> Work order
Check each line below for the word "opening", and copy those that have it.

> Record extracts
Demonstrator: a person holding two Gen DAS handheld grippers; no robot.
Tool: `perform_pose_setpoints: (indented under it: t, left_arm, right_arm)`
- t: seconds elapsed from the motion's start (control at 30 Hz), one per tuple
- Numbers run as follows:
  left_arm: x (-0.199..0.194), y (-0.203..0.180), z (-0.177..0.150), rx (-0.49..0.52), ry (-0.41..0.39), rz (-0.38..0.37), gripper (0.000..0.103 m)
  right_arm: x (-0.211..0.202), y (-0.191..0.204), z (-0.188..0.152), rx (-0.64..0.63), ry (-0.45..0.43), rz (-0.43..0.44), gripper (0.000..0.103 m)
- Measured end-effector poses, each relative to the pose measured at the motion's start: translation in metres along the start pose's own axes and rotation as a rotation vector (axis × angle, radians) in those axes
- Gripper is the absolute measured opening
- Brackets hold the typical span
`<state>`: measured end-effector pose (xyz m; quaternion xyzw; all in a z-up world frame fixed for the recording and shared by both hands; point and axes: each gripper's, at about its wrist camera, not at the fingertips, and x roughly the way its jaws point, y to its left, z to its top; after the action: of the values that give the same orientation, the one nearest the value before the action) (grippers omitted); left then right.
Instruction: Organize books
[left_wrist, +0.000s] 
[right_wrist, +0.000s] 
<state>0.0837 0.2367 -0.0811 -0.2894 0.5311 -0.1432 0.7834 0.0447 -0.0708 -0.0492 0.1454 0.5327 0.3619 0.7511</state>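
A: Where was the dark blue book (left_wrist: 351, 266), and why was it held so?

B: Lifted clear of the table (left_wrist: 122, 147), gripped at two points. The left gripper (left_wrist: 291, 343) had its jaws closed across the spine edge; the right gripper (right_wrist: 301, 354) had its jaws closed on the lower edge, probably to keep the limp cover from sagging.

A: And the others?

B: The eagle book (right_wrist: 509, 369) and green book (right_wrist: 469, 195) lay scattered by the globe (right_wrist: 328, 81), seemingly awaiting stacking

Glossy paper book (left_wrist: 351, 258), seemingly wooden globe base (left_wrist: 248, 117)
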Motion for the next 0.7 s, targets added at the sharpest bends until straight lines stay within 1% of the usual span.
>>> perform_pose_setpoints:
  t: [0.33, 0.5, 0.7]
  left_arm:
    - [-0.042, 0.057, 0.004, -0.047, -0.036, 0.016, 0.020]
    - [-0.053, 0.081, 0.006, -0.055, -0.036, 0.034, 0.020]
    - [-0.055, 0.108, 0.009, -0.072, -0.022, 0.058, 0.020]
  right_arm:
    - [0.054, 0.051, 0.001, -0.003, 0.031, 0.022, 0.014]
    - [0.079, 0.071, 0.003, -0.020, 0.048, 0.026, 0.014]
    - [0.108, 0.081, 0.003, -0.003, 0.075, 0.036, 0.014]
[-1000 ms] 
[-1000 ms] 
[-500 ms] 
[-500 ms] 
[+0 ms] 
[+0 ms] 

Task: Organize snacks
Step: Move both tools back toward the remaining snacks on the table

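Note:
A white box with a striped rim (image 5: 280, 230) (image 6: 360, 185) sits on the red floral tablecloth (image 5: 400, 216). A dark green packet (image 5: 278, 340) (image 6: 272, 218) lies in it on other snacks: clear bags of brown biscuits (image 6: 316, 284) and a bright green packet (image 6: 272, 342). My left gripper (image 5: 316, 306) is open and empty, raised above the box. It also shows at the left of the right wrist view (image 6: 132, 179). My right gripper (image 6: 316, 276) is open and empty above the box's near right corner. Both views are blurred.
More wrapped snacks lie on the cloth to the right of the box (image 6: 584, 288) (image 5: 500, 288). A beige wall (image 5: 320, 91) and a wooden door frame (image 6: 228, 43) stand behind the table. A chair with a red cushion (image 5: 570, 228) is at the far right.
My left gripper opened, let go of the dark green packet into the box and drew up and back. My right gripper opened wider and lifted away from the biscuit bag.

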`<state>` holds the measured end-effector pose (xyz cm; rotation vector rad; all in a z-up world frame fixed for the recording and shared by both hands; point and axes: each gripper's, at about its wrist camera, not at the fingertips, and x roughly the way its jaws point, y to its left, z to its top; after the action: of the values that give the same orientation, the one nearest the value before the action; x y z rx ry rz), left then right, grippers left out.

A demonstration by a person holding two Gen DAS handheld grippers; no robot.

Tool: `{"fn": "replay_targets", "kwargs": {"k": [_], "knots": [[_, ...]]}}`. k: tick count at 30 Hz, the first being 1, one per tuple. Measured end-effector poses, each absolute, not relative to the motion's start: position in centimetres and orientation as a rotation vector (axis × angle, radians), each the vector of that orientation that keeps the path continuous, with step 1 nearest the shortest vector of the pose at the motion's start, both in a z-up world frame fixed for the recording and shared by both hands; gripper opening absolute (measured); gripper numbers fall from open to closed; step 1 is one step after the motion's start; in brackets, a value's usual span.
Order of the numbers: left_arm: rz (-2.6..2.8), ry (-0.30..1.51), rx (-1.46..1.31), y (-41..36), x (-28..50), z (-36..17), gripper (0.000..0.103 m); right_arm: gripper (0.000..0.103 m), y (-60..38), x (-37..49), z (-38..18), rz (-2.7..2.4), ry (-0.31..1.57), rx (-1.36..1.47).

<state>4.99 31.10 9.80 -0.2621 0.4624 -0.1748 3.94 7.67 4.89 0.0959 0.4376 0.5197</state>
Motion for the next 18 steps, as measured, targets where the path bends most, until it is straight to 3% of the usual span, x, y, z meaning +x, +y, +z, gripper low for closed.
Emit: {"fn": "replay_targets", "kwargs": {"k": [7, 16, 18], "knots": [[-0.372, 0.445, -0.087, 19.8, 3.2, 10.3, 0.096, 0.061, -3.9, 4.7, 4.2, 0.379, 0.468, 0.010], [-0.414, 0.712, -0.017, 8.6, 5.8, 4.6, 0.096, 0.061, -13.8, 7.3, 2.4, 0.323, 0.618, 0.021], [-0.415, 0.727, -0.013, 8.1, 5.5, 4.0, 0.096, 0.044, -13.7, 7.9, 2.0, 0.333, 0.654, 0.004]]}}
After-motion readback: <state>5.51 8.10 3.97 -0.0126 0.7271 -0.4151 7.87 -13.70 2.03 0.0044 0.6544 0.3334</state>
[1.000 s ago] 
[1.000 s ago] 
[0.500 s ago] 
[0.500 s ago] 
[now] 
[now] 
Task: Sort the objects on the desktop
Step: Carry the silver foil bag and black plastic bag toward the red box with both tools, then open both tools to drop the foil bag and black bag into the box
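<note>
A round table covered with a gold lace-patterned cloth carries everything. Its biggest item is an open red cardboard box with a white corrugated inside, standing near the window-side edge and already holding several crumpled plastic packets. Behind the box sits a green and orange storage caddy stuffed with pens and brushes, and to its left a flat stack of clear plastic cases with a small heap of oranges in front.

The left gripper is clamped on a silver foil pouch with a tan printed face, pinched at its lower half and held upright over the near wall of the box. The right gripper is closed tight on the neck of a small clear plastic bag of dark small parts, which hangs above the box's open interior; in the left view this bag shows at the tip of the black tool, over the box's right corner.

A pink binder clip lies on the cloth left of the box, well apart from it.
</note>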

> Solution below
- Gripper is the absolute measured opening
Tool: `{"fn": "replay_targets", "kwargs": {"k": [_], "knots": [[_, ...]]}}`. k: tick count at 30 Hz, the first being 1, one per tuple. Measured end-effector poses, each absolute, not relative to the motion's start: position in centimetres and orientation as a rotation vector (axis × angle, radians), each the vector of that orientation that keeps the path continuous, with step 1 nearest the shortest vector of the pose at the motion's start, both in a z-up world frame fixed for the recording and shared by both hands; gripper opening absolute (measured); gripper numbers fall from open to closed; step 1 is one step after the motion's start; in brackets, a value's usual span.

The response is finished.